Tolti i cenni storici, la macchina da presa della Diwan segue Anne in questa sua lotta contro il tempo, con il conto delle settimane che scandisce i vari insuccessi, mentre monta la paura e si pensa non vi sia proprio modo di venire a capo del problema. La giovane capisce di averla fatta grossa ma è solo rapportandosi con gli altri che comprende quanto la situazione sia grave. Essere incinta, come le ripetono le sue amiche, è la fine del mondo. Lei, Anne, è sola, piccola, con in mano i suoi sogni e nulla più. La lotta contro il tempo di cui sopra è anzitutto contro sé stessa, la paura, a un certo punto, di trasformarsi in una madre. Infatti è proprio con l’idea di maternità che la ragazza deve scontrarsi costantemente, l’unica condizione che possa portarla, una volta acquisita, a tornare sui propri passi. È devastante assistere a quali torture la giovane si sottoponga pur di far sì che questo che tale processo non giunga a compimento. Una violenza che però non è solo fisica ma anche psicologica: registrare dei cambiamenti nel proprio corpo, giorno dopo giorno, eppure non poter dire alcunché ad alcuno; vedere le sue amiche continuare con le loro vite mentre lei, Anne, a breve rischia di dover rinunciare a tutto.

D’altro canto il riscontro con la realtà non l’aiuta: in tutto ciò Anne è abbandonata a sé stessa, sia da colui che dovrebbe essere il futuro padre, così come da un’intera comunità, che, arrivati a un certo punto, è per lei una vera e propria minaccia, in quanto incapace di tollerare la sua presenza. Alla luce di quanto appena ravvisato, come qualcuno ha fatto a ragion veduta notare, L’événement assume finanche i modi della fantascienza nella misura in cui Anne, novella Ripley, deve confrontarsi con l’Alien che porta in grembo, e che la rende pericolosa per sé stessa e per gli altri. Il rischio connesso alla sua situazione, rispetto a chi le sta attorno, è per lo più quello di finire in galera, ed è questa un ragione ulteriore per cui la giovane si trova costretta ad auto-isolarsi. Non più perciò la paura di contaminarsi, anche solo spiritualmente; al posto di queste tensioni, oramai ampiamente superate, c’è una sola malattia che si ha paura di contrarre, ossia quella di perdere la propria libertà, letteralmente (la prigione) o in un altro senso (non poter più scegliere che strada prendere, non potere più divertirsi come fanno gli altri).

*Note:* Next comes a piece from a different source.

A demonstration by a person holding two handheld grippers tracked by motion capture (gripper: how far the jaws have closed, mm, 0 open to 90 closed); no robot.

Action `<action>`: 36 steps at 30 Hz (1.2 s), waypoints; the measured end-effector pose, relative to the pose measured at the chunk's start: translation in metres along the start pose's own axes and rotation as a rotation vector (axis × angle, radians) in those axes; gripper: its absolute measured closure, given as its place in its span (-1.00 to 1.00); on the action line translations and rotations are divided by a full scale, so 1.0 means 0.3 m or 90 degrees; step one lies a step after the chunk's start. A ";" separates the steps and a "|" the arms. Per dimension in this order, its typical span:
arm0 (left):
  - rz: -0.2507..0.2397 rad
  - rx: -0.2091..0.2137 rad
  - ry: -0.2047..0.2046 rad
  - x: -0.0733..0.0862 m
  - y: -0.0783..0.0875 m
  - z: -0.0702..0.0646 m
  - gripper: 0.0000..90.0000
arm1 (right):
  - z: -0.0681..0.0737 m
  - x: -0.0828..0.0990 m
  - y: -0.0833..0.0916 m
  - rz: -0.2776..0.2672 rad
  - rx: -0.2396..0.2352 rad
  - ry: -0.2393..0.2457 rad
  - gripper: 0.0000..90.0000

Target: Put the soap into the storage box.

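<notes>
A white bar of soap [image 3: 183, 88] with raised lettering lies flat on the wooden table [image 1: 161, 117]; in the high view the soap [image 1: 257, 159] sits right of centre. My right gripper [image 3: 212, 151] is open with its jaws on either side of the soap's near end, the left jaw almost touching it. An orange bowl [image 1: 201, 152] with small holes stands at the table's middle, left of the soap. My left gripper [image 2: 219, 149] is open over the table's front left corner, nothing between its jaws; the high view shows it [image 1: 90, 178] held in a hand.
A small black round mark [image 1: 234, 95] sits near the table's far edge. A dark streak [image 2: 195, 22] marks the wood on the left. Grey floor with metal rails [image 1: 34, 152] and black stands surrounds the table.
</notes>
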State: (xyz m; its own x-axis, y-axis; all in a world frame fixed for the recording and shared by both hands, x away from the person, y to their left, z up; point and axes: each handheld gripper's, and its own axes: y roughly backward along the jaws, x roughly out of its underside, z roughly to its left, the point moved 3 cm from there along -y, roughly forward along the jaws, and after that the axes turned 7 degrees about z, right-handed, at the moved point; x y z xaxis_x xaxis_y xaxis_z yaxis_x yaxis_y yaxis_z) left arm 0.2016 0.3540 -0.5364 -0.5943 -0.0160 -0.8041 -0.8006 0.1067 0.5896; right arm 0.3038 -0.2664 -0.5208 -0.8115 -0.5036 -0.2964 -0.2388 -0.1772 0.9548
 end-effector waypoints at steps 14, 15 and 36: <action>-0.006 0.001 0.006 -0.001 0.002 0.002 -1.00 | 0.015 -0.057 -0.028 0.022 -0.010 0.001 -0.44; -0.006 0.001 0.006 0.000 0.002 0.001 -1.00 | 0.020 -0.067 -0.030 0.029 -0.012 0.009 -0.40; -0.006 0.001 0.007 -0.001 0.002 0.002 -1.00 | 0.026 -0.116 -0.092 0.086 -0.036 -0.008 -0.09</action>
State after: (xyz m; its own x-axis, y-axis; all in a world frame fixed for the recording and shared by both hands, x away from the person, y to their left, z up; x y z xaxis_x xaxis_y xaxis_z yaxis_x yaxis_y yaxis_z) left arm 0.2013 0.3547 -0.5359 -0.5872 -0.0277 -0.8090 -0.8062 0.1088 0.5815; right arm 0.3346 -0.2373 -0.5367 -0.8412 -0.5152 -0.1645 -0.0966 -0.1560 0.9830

Da un lato perciò quest’opera seconda di Audrey Diwan emerge per una messa in scena notevole, senza fronzoli, efficace, specie nell’evitare di trasformare la sofferenza della sua protagonista in uno spettacolo gratuito perciò becero. Dall’altro manca la chiusa, discutibile lo stacco tra la penultima e l’ultima scena, come detto insolitamente trionfale, come se tutto ciò che Anne ha passato fin lì fosse rientrato, specie in così poco tempo. Dubito che la regista lo pensi, per questo mi spiego l’accento arioso su cui si conclude la vicenda solo come espressione di abdicare all’equilibrio sin lì per lo più mostrato, mettendolo da parte per amore di lasciare sia Anne che lo spettatore con una nota alquanto forzata.

L’événement (Francia, 2021) di Audrey Diwan. Con Anamaria Vartolomei, Kacey Mottet-Klein, Luàna Bajrami, Louise Orry Diquero, Louise Chevillotte, Pio Marmaï, Sandrine Bonnaire, Anna Mouglalis, Leonor Oberson e Fabrizio Rongione. In Concorso.